* [DATA]:
────

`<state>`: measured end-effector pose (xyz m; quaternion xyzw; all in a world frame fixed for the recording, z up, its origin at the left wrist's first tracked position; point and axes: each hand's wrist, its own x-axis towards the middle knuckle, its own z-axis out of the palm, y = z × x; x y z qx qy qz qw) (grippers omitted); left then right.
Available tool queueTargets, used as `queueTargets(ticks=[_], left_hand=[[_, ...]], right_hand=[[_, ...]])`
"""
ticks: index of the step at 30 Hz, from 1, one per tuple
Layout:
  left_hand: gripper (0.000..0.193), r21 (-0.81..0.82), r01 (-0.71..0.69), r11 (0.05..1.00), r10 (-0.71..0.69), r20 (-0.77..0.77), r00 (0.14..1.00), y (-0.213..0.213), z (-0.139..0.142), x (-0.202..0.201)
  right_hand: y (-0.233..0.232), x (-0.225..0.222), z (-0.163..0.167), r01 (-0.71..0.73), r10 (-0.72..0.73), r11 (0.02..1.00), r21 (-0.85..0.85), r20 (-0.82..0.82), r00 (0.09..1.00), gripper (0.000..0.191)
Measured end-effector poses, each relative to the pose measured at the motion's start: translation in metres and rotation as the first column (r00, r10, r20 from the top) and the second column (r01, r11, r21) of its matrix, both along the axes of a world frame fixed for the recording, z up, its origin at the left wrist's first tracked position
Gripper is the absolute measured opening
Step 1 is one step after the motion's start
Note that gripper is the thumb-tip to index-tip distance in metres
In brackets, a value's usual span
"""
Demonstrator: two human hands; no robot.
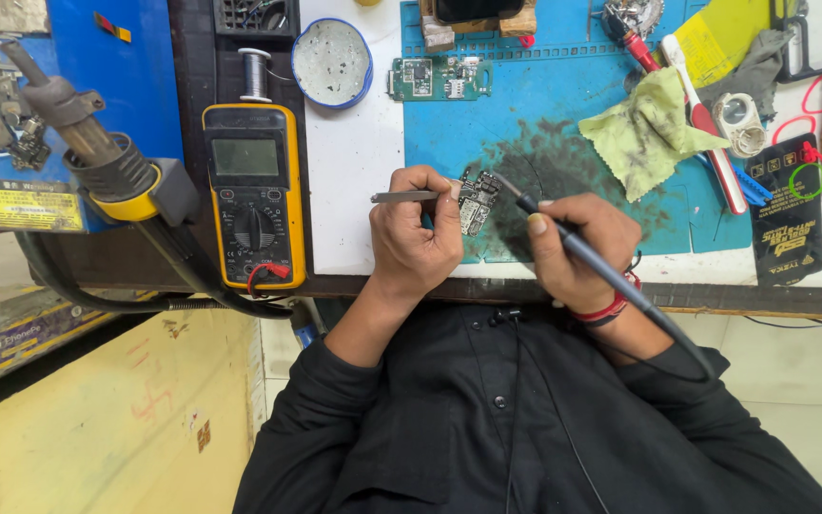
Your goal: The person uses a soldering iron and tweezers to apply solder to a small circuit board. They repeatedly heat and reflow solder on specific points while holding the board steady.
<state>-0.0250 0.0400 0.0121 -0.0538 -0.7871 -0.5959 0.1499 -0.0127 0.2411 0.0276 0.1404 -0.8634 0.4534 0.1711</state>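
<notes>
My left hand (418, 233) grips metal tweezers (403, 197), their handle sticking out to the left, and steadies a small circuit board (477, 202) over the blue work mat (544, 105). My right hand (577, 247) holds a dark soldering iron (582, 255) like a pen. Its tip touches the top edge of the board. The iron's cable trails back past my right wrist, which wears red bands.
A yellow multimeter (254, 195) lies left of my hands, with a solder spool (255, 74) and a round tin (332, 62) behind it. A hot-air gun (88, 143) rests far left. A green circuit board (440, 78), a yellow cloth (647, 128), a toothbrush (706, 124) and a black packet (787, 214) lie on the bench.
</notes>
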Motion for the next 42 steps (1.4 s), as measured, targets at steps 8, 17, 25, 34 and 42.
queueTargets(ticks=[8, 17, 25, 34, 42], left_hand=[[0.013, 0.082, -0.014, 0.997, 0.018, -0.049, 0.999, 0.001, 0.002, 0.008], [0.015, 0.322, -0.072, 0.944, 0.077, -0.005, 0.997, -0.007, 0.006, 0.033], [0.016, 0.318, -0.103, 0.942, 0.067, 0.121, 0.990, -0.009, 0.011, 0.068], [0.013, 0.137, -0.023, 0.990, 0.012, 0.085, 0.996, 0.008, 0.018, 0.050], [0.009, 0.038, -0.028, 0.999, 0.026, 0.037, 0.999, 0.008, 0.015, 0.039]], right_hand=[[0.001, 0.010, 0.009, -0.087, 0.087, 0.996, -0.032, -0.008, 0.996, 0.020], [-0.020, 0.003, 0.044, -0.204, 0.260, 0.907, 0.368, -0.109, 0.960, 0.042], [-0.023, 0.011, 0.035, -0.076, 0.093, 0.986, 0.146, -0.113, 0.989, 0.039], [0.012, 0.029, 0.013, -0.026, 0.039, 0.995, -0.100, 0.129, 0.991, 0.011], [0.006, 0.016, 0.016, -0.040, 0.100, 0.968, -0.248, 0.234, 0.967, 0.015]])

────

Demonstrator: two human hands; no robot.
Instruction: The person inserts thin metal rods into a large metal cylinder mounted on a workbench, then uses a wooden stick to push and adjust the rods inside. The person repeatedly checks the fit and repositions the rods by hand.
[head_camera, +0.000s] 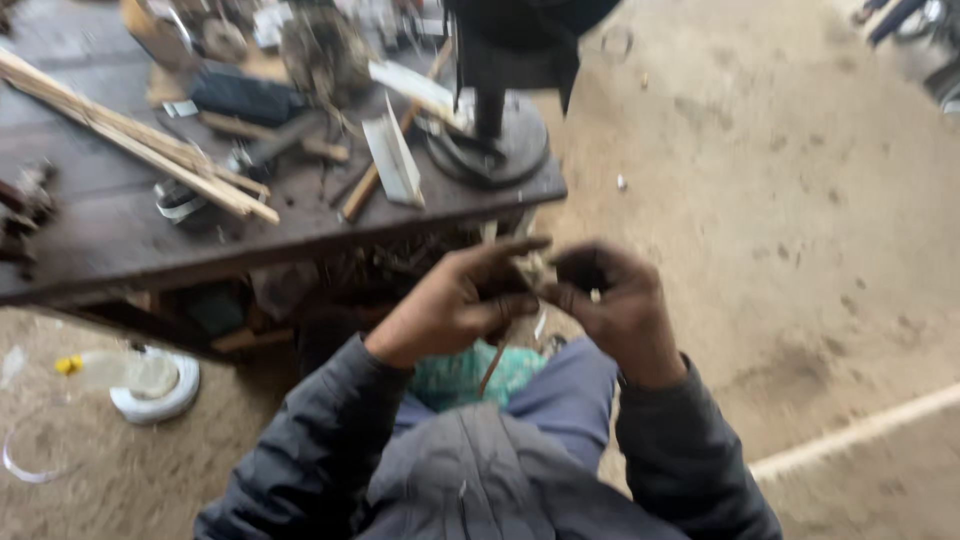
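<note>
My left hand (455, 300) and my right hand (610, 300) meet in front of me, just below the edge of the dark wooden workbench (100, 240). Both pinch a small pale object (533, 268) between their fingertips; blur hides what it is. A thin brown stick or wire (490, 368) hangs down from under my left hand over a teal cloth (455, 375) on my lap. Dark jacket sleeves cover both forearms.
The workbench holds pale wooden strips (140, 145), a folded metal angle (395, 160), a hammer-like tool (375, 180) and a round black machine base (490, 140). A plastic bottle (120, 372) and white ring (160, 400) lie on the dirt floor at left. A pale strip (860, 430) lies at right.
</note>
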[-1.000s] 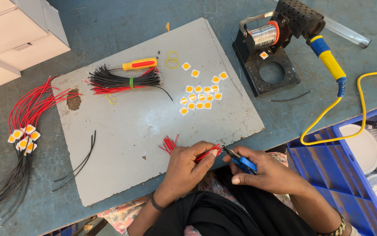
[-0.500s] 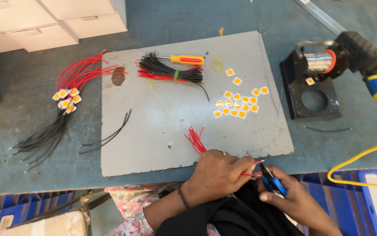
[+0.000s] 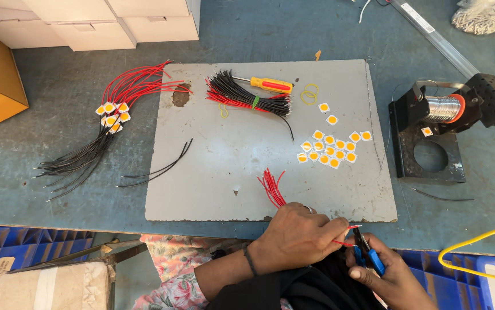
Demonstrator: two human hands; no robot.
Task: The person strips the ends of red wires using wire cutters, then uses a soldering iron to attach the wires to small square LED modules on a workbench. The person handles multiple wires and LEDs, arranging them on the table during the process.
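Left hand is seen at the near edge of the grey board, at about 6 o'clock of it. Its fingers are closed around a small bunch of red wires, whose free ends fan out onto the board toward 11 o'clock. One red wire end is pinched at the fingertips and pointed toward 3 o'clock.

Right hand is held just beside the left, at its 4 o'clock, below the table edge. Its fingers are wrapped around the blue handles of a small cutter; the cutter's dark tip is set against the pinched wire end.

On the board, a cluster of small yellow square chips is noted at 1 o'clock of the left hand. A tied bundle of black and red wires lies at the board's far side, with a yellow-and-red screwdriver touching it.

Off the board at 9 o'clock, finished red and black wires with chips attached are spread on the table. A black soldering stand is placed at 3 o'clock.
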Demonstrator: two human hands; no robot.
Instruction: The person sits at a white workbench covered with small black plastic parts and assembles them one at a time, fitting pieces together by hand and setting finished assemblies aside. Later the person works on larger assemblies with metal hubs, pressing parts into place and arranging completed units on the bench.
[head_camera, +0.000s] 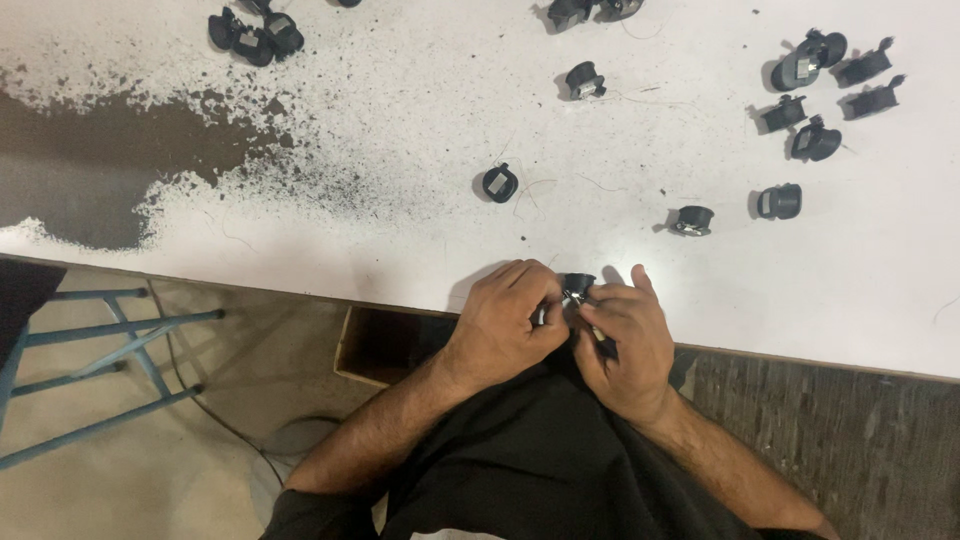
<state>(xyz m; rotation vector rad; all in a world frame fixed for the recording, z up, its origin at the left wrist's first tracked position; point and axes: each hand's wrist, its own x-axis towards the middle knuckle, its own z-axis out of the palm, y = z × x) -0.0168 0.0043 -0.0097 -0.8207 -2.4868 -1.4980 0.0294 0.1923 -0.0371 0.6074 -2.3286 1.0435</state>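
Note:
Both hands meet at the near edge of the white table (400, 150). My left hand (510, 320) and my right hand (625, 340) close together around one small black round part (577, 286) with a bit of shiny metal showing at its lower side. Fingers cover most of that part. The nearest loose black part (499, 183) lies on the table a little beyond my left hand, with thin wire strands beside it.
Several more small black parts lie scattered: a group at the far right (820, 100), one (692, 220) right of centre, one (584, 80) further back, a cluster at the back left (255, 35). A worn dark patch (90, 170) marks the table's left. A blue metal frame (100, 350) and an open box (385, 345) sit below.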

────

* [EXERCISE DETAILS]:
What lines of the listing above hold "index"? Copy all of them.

* [SOLUTION TO THIS PROBLEM]:
ticks: index of the step at 30 Hz, from 1, one per tuple
Note that gripper is the thumb-tip to index-tip distance in metres

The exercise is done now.